Kitabını yazma sürecinde Naci el-Ali’nin akrabalarıyla görüşen Mut, yazarın hayatına dair az bilinen ayrıntıları seyircilerle paylaştı. Naci el-Ali’nin eşiyle yaptığı sohbetlerde, Ali’nin ve eşinin evlilik hikâyesini öğrendiğini söyledi. Mut, Naci el-Ali ve eşinin o zamanlar birbirini seven iki ailenin çocuğu olduğunu ve kampta evlendiğini anlattı. Mut, Naci-Ali’nin son yıllarında kampta kaldığı dönemde yaşadığı acı hatıralara da değindi.

 

 

Naci el-Ali: Şimdi çocuk olanlar bir gün geldiğinde bizi daha iyi anlayacak ve Hanzala’nın sesinin daha fazla insana ulaşması için çalışacaklar.

Naci el-Ali'nin yakınlarından hatıralarını dinleyen Mut, kampta kaldığı sırada, bir gece kızı vurulan Ali’nin kızını 3-4 kilometre koşarak kucağında hastaneye taşıdığını ve Ali’nin kızının Beyrutlu doktorların özverisiyle kurtulduğunu anlattı. Mut, ayrıca karikatüristin arkadaşlarından birinin de kendisine Naci el-Ali’nin “Şimdi çocuk olanlar bir gün geldiğinde bizi daha iyi anlayacak ve Hanzala’nın sesinin daha fazla insana ulaşması için çalışacaklar” dediğini aktardı.

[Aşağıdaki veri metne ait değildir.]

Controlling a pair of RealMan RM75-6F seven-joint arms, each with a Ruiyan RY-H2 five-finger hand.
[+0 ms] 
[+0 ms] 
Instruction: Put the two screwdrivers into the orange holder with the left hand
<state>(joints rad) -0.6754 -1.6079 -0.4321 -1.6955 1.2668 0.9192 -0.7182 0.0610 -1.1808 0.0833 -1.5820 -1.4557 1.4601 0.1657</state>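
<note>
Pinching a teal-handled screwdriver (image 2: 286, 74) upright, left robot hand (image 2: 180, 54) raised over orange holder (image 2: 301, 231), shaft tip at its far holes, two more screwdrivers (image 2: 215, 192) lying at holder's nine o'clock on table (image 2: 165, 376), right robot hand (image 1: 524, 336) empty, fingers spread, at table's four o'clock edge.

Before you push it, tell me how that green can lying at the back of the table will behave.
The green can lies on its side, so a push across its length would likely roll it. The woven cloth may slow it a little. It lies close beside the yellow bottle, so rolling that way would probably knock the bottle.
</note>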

FİLİSTİN DİRENİŞ EDEBİYATI’NIN İLK KADIN ŞAİRİ: FEDVA TUKAN

Peren Birsaygılı Mut, Filistin Direniş Edebiyatı’nın ilk kadın şairi Fedva Tukan’dan şöyle bahsetti:

Fedva Tukan ve abisi İbrahim Tukan 

“Filistin Direniş Edebiyatı’nın ilk kadın şairi Fedva Tukan… O dönem sadece Arap dünyasında değil kadının şiir yazmasının çok da alışılmış olmadığı dönemlerde Fedva Tukan Filistin’de kadının gücünü gösteren çok büyük bir sembol haline geliyor. Abisi İbrahim Tukan’ın yardımıyla şiir yazmaya başlıyor.”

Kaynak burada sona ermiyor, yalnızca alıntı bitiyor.